### [AVAILABLE DATA]

========================================================================

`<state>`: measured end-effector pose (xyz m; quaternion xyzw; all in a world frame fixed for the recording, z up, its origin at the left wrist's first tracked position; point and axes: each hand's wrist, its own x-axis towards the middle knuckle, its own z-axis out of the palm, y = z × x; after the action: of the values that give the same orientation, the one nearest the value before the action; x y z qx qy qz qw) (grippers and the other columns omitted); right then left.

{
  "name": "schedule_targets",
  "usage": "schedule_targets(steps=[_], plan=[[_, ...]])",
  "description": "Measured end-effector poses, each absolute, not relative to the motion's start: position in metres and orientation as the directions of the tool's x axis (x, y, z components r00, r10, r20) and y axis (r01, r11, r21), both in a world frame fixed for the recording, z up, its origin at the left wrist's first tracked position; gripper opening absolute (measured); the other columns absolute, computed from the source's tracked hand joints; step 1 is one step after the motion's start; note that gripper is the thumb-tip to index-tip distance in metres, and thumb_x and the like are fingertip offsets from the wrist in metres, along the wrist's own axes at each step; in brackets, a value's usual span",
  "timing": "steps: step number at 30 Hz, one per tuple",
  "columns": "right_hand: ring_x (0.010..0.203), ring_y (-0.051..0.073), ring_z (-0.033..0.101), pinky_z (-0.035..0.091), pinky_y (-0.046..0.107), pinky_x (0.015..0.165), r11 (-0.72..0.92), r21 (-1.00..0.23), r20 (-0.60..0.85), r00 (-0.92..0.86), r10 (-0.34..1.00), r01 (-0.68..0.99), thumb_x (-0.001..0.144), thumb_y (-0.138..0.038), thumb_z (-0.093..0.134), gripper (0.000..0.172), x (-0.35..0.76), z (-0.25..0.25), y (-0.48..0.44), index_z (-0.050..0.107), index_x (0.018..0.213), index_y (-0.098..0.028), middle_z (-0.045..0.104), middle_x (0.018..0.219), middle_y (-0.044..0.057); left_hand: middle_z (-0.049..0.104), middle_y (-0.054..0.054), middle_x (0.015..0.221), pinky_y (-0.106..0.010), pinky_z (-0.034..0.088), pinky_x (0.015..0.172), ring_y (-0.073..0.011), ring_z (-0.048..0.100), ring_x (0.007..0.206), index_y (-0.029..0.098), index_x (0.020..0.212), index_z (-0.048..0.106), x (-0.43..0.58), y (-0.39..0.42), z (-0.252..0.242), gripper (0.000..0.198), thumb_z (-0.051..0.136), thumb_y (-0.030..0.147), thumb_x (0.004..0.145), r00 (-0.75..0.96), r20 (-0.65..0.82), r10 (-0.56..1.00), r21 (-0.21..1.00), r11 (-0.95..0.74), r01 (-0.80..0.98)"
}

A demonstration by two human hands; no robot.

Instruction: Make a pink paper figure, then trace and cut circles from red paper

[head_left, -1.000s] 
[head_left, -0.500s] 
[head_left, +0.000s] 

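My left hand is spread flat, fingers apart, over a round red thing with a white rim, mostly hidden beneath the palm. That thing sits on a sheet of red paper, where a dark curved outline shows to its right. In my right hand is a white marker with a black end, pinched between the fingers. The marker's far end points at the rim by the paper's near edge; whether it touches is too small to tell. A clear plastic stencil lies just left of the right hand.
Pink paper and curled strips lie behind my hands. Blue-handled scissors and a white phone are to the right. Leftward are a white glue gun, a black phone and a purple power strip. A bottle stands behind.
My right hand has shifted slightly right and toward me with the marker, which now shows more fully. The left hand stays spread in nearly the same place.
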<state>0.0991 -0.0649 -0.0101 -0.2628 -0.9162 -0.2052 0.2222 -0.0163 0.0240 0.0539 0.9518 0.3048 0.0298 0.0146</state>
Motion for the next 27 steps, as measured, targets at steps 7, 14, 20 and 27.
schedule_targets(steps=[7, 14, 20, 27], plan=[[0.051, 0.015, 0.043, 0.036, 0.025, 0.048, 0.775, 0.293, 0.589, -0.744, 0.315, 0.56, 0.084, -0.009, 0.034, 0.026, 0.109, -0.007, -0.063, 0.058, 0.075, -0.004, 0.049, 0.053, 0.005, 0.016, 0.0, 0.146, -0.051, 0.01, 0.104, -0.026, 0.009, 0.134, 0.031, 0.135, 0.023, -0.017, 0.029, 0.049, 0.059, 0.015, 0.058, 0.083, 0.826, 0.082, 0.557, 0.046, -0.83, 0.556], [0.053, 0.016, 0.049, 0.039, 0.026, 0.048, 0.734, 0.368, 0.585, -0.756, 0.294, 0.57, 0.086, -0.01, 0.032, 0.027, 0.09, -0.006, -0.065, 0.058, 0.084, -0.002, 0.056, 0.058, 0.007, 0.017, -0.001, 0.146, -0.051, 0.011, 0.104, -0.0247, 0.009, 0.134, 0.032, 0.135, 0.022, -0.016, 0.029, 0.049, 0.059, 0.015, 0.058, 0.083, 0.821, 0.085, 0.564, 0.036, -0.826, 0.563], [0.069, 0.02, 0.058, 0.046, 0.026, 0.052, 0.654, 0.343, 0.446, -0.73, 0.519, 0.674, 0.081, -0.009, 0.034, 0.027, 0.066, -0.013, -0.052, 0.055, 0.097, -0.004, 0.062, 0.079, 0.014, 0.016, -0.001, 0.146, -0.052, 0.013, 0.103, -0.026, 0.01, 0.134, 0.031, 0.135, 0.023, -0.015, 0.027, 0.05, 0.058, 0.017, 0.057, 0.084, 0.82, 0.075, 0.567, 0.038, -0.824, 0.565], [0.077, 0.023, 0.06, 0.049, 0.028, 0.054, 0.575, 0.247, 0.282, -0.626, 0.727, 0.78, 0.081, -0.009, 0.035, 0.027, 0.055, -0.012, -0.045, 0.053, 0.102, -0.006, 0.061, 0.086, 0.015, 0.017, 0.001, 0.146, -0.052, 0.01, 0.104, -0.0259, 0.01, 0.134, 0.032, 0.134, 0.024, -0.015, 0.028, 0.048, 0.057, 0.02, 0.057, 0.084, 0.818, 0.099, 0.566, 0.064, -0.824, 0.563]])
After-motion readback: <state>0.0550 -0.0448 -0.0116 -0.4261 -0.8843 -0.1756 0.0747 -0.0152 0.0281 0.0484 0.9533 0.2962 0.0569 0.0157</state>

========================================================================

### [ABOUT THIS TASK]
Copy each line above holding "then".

### [REPLY TO THE EXERCISE]
`<state>`: measured end-effector pose (xyz m; quaternion xyzw; all in a world frame fixed for the recording, z up, its origin at the left wrist's first tracked position; point and axes: each hand's wrist, its own x-axis towards the middle knuckle, its own z-axis out of the palm, y = z × x; after the action: of the values that give the same orientation, the one nearest the value before the action; x y z qx qy qz qw) (grippers and the other columns omitted); right then left.
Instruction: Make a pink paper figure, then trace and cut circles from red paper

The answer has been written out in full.